These are chat archives for nextflow-io/nextflow

29th
Sep 2017
Francesco Strozzi
@fstrozzi
Sep 29 2017 08:27 UTC
hello, what is the best solution to use a file declared as input from a channel, into a python script in a NF process ? So if I am declaring a file(sequences) as input, how I can then pass the sequences variable to the inline python script ? The examples show this using stdin instead of explicitly declaring a file variable…is it the only option ?
Paolo Di Tommaso
@pditommaso
Sep 29 2017 08:29 UTC
of course, you can declare a stdin input type
@aunderwo you may want to try to fix the permission problem with this setting docker.runOptions = "-u \$(id -u):\$(id -g) "

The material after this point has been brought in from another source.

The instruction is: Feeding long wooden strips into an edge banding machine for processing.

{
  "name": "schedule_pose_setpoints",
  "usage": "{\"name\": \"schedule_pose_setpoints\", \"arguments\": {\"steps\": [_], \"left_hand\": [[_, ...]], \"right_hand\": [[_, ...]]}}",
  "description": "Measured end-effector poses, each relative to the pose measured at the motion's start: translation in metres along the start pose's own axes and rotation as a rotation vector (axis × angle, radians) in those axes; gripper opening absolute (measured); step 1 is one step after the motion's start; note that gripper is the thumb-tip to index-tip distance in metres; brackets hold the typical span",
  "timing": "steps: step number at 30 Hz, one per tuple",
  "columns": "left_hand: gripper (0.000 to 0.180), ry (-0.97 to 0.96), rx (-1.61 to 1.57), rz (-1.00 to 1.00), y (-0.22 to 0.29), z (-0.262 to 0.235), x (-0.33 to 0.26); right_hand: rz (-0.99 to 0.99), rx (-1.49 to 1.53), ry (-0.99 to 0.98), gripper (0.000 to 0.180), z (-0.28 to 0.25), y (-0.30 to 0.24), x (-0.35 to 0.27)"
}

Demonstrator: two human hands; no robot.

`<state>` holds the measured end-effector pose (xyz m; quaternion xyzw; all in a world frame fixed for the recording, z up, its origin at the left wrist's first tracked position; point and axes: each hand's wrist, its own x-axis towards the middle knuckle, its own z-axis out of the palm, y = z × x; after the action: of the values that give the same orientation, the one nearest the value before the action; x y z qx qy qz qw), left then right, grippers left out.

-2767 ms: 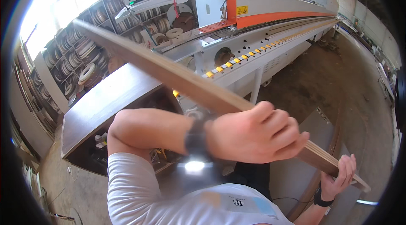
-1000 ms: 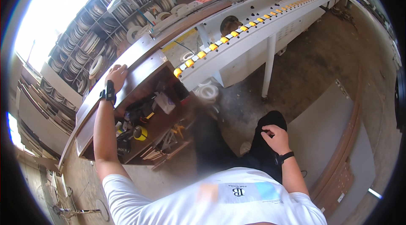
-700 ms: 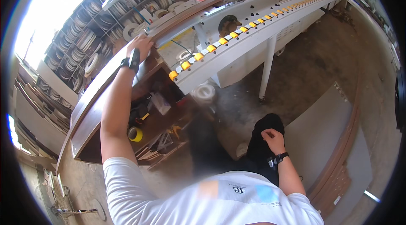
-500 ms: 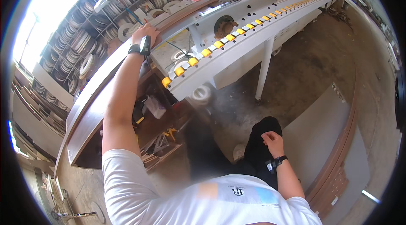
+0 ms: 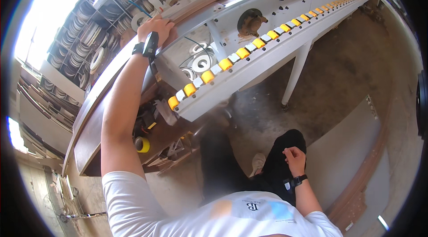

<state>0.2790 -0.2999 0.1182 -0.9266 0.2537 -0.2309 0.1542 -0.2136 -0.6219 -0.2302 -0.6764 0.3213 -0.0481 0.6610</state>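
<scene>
My left hand (image 5: 155,31) reaches up to the near end of the long brown strips (image 5: 194,9) lying along the machine bed. Its fingers are bent over the strip ends, and the underside of the grip is partly hidden. A black wristband with a small box sits on that wrist. My right hand (image 5: 295,160) hangs beside my right thigh, fingers curled in, with nothing visible in them. A dark watch-like band (image 5: 298,180) circles the right wrist.
A white machine rail with yellow rollers (image 5: 225,64) runs off to the far right. A curved brown worktop (image 5: 96,134) lies left, with a yellow tape roll (image 5: 142,145) beneath. Racks of edging rolls (image 5: 82,50) stand behind. A grey panel (image 5: 334,157) lies at right.
My view has shifted; the roller rail appears larger and closer. The yellow tape roll has come into view. My left hand stays at the strip ends, and the right stays near my thigh.
</scene>
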Motion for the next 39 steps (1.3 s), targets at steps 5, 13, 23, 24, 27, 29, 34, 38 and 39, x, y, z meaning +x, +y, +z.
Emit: {"name": "schedule_pose_setpoints", "arguments": {"steps": [5,13,23,24,27,29,34,38,39], "left_hand": [[0.039,-0.003,-0.041,-0.068,0.019,0.008,0.028],[0.041,0.04,-0.105,-0.142,0.076,0.02,0.095],[0.081,-0.034,-0.215,-0.09,0.0,0.038,0.046],[0.082,-0.062,-0.241,-0.084,-0.016,0.039,0.037],[0.086,-0.135,-0.265,-0.106,-0.046,0.037,0.011],[0.089,-0.175,-0.271,-0.135,-0.058,0.032,-0.006],[0.116,-0.214,-0.292,-0.364,-0.056,0.028,-0.013],[0.12,-0.202,-0.328,-0.368,-0.055,0.027,-0.009],[0.12,-0.204,-0.329,-0.38,-0.06,0.03,-0.012]], "right_hand": [[-0.012,0.042,-0.031,0.019,0.009,0.002,0.003],[-0.041,0.01,-0.027,0.019,0.001,0.006,0.002],[-0.039,0.29,0.031,0.019,-0.018,0.019,0.004],[-0.028,0.306,0.029,0.02,-0.018,0.022,0.006],[-0.024,0.276,0.018,0.02,-0.015,0.019,0.007],[-0.019,0.23,0.008,0.019,-0.014,0.017,0.007],[-0.017,0.151,0.002,0.019,-0.011,0.021,0.003],[-0.011,0.057,0.034,0.02,-0.008,0.014,-0.001],[-0.014,0.056,0.036,0.02,-0.008,0.015,0.0]]}}
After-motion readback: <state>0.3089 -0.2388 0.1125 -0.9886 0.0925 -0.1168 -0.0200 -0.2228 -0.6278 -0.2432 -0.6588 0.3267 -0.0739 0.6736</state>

(in the nextflow.config file)
Francesco Strozzi
@fstrozzi
Sep 29 2017 08:40 UTC
thanks @pditommaso
Paolo Di Tommaso
@pditommaso
Sep 29 2017 08:40 UTC
:+1:
Luca Cozzuto
@lucacozzuto
Sep 29 2017 11:36 UTC
Hi guys. I'm wondering if we can make splitfasta more effective (I know that NF has this tool only for historical reason)

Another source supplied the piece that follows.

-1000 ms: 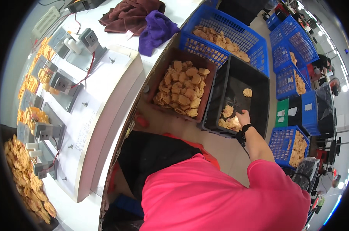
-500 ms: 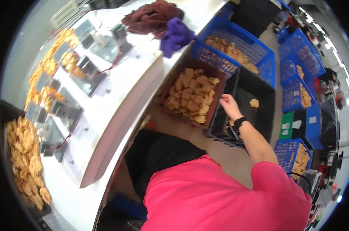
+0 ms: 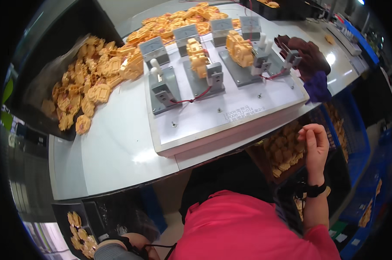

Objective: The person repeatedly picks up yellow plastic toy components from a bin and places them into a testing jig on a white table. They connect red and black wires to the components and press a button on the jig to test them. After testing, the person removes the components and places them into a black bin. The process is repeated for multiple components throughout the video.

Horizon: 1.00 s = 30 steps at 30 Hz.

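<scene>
1. Two orange-yellow moulded pieces (image 3: 198, 58) sit on grey stands (image 3: 165, 97) at the upper centre of the head view, on a white board (image 3: 191, 123) laid over the desk (image 3: 111, 158).
2. The right hand (image 3: 316, 145), at right of the frame, has its fingers loosely curled and set narrow. Nothing shows in its grasp, though I cannot tell whether the fingers hide something small. Behind it, tan pieces (image 3: 283, 146) fill a brown crate (image 3: 260, 161).
3. The left hand (image 3: 111, 251), apparently covered in grey, is cut off at the lower left edge, near a black tray (image 3: 61, 212) of yellow pieces; I cannot tell how its fingers stand.
4. The step in hand looks like a pause between grasps, with the right hand over the crates and apart from the stands. Lifting a mounted piece would call for that hand to swing up and left, fingers spread enough to straddle it clear of the red wires (image 3: 191, 100).
5. The mounted pieces look chunky, ribbed and hard, probably plastic. More of the same colour are heaped at upper left and behind the gauges (image 3: 152, 49); those in the crate look darker in shade.
</scene>
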Motion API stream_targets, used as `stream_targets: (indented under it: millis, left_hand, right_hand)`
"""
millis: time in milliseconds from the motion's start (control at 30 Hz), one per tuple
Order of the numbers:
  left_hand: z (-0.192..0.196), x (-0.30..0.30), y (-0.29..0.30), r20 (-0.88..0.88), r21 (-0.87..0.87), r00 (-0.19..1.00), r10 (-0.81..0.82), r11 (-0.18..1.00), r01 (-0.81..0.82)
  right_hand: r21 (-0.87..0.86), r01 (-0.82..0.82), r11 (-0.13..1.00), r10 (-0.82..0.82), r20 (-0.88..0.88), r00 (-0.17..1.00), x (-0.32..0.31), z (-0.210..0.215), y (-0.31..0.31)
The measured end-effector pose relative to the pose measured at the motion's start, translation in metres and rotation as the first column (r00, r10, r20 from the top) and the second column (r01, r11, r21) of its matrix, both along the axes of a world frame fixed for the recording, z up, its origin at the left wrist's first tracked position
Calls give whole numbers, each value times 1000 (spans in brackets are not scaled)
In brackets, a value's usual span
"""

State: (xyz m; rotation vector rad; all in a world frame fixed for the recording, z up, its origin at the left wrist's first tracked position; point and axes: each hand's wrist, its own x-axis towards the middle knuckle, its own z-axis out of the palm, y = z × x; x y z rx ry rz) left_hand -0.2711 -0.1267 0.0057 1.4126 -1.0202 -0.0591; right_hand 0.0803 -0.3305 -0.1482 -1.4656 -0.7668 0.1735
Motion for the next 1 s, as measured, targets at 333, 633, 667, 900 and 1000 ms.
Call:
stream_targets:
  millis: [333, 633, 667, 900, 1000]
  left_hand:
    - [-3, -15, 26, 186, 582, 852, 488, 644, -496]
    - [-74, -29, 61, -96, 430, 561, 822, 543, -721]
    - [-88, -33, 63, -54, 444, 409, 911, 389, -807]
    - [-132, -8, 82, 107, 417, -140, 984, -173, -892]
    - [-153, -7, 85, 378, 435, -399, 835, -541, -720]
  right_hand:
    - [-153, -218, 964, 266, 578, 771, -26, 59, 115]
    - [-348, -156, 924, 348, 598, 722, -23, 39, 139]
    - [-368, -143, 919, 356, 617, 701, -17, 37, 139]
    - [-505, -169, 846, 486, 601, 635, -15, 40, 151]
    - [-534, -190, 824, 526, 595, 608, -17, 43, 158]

I'm thinking to a splitter that is able to make more or less files with homogeneous size
(and btw this could be good also for a possible splitbed function)
Paolo Di Tommaso
@pditommaso
Sep 29 2017 11:37 UTC
not in term of number of reads but bytes ?
Luca Cozzuto
@lucacozzuto
Sep 29 2017 11:38 UTC
Imagine that you have 10 sequences: 1 very large and 9 small. Splitting them each one per file is not helping a lot while splitting in two groups (the largest in one and the small one on the other) allows to balance the parallelization
A sort of clustering per size
Where you specify the number of clusters (k-?)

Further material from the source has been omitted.